A seis meses das eleições, o Governo anunciou a diminuição brutal do preço dos passes sociais dos transportes públicos.
Como diz o povo, mais vale tarde que nunca.
E – acrescentam outros –, se as eleições servirem para os governos tomarem boas decisões, venham elas!
É certo que a medida só cobre as áreas metropolitanas de Lisboa e Porto.
Mas outras câmaras podem aderir – e tal já aconteceu.
Além disso, segundo a maioria dos comentadores, esta baixa de preço está no ‘caminho certo’, pois vai aumentar os utentes dos transportes e tirar carros às ruas, reduzindo a poluição.
Analisemos agora a questão sem parti pris e com um pouco mais de pormenor.
O Governo anunciou esta medida como uma ‘dádiva’ que faz aos utentes dos transportes, diminuindo drasticamente o preço que têm de pagar pelos passes.
Ora, atenção: o Governo não dá nada a ninguém.
O Governo não fabrica dinheiro.
Se dá bónus a uns, tem de tirar a outros.
Se os utentes de transportes públicos vão pagar menos, outras pessoas – designadamente as que usam o carro – vão pagar mais nos combustíveis.
O dinheiro não estica.
Se se tira de um lado, tem de se pôr do outro.
Dir-se-á que muitos automobilistas passarão, a partir de agora, a usar mais os transportes públicos.
Ora, isso é uma falácia.
Por um lado, a ideia de que uma redução do preço induz automaticamente um aumento do consumo é errada.

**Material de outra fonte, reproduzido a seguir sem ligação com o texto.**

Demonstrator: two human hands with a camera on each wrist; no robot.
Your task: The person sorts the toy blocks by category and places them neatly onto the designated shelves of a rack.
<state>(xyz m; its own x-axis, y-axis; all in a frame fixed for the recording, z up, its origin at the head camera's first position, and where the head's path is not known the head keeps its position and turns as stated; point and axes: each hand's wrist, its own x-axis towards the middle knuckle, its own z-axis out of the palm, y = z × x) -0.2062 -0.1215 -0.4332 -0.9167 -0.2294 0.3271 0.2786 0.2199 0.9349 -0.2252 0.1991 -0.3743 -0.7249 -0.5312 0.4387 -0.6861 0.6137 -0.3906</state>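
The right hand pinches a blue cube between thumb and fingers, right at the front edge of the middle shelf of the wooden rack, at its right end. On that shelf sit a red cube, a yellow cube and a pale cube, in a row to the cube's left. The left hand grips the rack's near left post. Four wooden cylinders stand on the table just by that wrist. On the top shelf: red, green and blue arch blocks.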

Conheço inúmeros produtos – e serviços – que baixaram o preço e não conseguiram aumentar as vendas ou os clientes.
O uso do carro, em prejuízo dos transportes, é uma questão sociológica e não económica.
Não é por serem mais baratos que os transportes públicos serão mais utilizados.
Se fossem muito melhores, se a rede fosse muito mais extensa, aí sim, poderia haver aumento significativo de utentes.
Mas não por baixarem o preço.
Por outro lado, a ideia de que muitas câmaras vão aderir a este projeto é uma ingenuidade dos urbanos.
Porque a esmagadora maioria dos concelhos não tem pura e simplesmente transportes públicos.
Muitas cidades de média dimensão não têm transportes públicos.
E as que têm não dispõem de transportes integrados, e os passes são baratíssimos, pelo que esta medida não as atingirá.
Portanto, a redução dos passes vai beneficiar essencialmente os habitantes das áreas metropolitanas de Lisboa e Porto, aumentando as assimetrias em relação ao interior.
Se a ideia estratégica para o país é a fixação de populações no interior do território, evitando o êxodo para as cidades, esta medida vai no sentido exatamente contrário.
Se a ideia estratégia para o país é combater o centralismo de Lisboa, esta medida reforça-o.
Quem vai pagar esta diminuição do preço dos passes sociais são as pessoas da província que, não tendo transportes públicos, têm obrigatoriamente de usar o carro para se deslocar; e são as pessoas das cidades que continuarão a usar o carro.
E aqui há alguma injustiça.
As pessoas do interior não só não beneficiam de transportes como têm de pagar os transportes dos citadinos.
Por tudo isto, julgo que o caminho certo nesta questão seria outro.
A maior justiça é sempre conseguida com o princípio do utilizador-pagador.
Os automobilistas devem pagar as portagens, os utentes de transportes públicos devem pagar o preço real do respetivo serviço.
Isto é que está certo.
Não andarem uns a pagar para outros.
Claro que neste princípio pode (e deve) ser introduzido um fator de correção de caráter social: as pessoas com menos rendimentos beneficiarem de uma redução do preço do passe.
Mas isso já acontece hoje: as crianças e os jovens, os estudantes, os idosos, os reformados e pensionistas, os desempregados. as pessoas com baixos rendimentos já beneficiam de enormes descontos nos passes sociais.
Portanto, os mais vulneráveis já estão salvaguardados.
E daí poder dizer-se que esta é uma medida eleitoralista.
Visa ter um efeito espetacular mas não altera muito a situação dos mais desfavorecidos.
E aumenta as assimetrias no território, com o objetivo de angariar votos nas grandes cidades, onde se situa boa parte do eleitorado.